Sociedade

Clarisse Louro quer integrar investigação da ESSLei no espaço europeu

22 out 2015 00:00

Professora decana tomou hoje posse como directora da ESSlei

Foto: Elisabete Cruz

“As primeiras palavras vão para os alunos, para agradecer todo o carinho e apoio manifestado ao longo dos anos que levo como professora, coordenadora de curso, entre outras funções que venho desempenhando há 35 anos”, começou por referir Clarisse Louro, após a sua tomada de posse como directora da Escola Superior de Saúde de Saúde (ESSLei) do Instituto Politécnico de Leiria (IPLeiria).

Apesar de ainda não ter criado um programa, Clarisse Louro revelou as linhas que pretende para a escola.

“Não houve tempo para definir um programa, que a seu tempo será apresentado, mas terá como principais vectores a inclusão, a determinação e a transparência num quadro de fortalecimento da nossa ligação à sociedade, de qualidade no ensino e na internacionalização”, salientou.

A nova directora destacou que pretende uma “investigação com patamares de excelência e capacidade competitiva, relativamente aos programas europeus”. “É importante a nossa integração no espaço europeu da investigação. A caminho de uma universidade politécnica, será uma prioridade”, frisou Clarisse Louro.

Para a professora, o seu “maior desconforto” é “deixar a sala de aula” de que tanto gosta. “Valha-me que o meu maior conforto seja o meu empenho em fazer com que a ESSLei seja uma escola de excelência ao serviço do vosso [alunos] projecto pessoal e profissional” e “um espaço de transformação, inclusão, pluralidade e democracia, numa visão estratégica dominada pela abertura à mudança, à inovação e ao rigor”.

Clarisse Louro deixou a promessa de “continuar com o crescimento da Escola de Saúde no espaço IPL”, procurando afirmá-la “como referência nacional e internacional na área da saúde, através do desenvolvimento de projectos que, pelo relevo e pela competência técnica e científica, a tornem num marco do processo de desenvolvimento da região de Leiria”.

O presidente do IPLeiria, Nuno Mangas, explicou que foi constituída uma equipa que “mostrou vontade e coragem de aceitar este desafio” e de “contribuir para que esta escola possa continuar a trilhar este caminho de sucesso e de construção e consolidação”.

Apesar de “alguma reflexão”, Nuno Mangas admitiu que a escolha foi uma “excelente solução”, acreditando que “vão ser quatro anos de grande desenvolvimento desta escola”.

O presidente do IPLeiria salientou que nos últimos quatro anos a ESSLei “teve um percurso exemplar”.

“Hoje é uma escola muito diferente da de há dez anos.

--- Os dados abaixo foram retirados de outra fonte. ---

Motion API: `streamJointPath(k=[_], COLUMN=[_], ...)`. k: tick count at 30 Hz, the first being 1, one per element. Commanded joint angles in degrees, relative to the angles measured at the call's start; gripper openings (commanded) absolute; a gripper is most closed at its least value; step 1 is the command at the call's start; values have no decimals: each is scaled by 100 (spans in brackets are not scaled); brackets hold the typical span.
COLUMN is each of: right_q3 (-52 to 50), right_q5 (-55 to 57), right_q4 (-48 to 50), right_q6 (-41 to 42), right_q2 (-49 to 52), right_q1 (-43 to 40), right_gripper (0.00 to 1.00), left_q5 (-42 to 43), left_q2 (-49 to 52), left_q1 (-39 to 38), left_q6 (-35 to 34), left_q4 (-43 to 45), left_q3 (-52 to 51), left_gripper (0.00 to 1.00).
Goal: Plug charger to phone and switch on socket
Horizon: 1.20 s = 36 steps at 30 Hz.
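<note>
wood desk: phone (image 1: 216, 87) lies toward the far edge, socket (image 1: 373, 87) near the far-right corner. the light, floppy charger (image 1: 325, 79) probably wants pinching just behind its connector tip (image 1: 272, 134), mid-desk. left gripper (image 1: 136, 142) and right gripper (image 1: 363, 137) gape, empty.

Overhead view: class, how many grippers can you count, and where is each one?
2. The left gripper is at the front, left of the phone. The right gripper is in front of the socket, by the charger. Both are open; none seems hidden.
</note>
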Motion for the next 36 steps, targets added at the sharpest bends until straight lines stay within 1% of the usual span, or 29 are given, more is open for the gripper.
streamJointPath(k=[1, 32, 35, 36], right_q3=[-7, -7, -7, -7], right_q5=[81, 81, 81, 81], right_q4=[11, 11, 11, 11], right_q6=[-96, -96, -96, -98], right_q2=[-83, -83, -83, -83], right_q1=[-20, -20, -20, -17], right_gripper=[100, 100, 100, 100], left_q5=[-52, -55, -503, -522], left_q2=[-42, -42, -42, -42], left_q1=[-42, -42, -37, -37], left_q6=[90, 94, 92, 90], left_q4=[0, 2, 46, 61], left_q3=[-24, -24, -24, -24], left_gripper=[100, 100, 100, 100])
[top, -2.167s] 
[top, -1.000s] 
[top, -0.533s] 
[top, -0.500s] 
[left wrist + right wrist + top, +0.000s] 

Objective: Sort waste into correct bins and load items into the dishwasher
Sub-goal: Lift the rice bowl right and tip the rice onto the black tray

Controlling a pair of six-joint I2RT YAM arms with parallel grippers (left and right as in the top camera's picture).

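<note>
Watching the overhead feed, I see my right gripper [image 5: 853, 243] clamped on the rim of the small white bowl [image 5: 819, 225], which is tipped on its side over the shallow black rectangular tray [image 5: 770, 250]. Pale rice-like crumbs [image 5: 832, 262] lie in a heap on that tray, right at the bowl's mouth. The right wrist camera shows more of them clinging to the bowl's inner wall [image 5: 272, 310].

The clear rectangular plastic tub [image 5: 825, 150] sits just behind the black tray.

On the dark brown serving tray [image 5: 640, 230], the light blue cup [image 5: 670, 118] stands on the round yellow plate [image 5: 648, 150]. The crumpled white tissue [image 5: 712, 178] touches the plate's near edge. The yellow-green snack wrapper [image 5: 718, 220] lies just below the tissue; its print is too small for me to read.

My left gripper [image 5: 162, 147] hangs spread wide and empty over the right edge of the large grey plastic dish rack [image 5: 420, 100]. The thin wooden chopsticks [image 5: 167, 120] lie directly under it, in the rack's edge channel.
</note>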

E estou certo que daqui a quatro anos teremos uma escola bastante diferente daquela que temos hoje”, adiantou, agradecendo ao anterior director, José Carlos Gomes, a “forma empenhada” com que desempenhou as suas funções.

“Não é uma despedida, é um até já, porque não nos despedimos do que é nosso e esta escola é parte de mim”, garantiu o director cessante, recordando que foi formado na ESSLei, onde continuará como professor.

José Carlos Gomes admitiu que é “com alguma emoção” que passa a pasta, frisando que foi uma “enorme honra” dirigir os destinos da ESSLei “durante quase 50 meses”.

“Estes últimos quatro anos foram de enorme crescimento e afirmação para a nossa escola, mesmo que nuvens muito escuras teimassem, vezes de mais, em retirar o brilho da nossa acção. Mas hoje temos uma escola mais reconhecida, mais capaz e com um projecto claro e ambicioso para o nosso futuro a médio e longo prazo”, destacou, salientando as novas áreas de formação que surgiram, a promoção da investigação aplicada e o facto de “58% do seu corpo docente” ser doutorado. “Era de 18% quando tomei posse.”

Clarisse Louro terá como sub-directoras as docentes Susana Custódio e Carolina Henriques.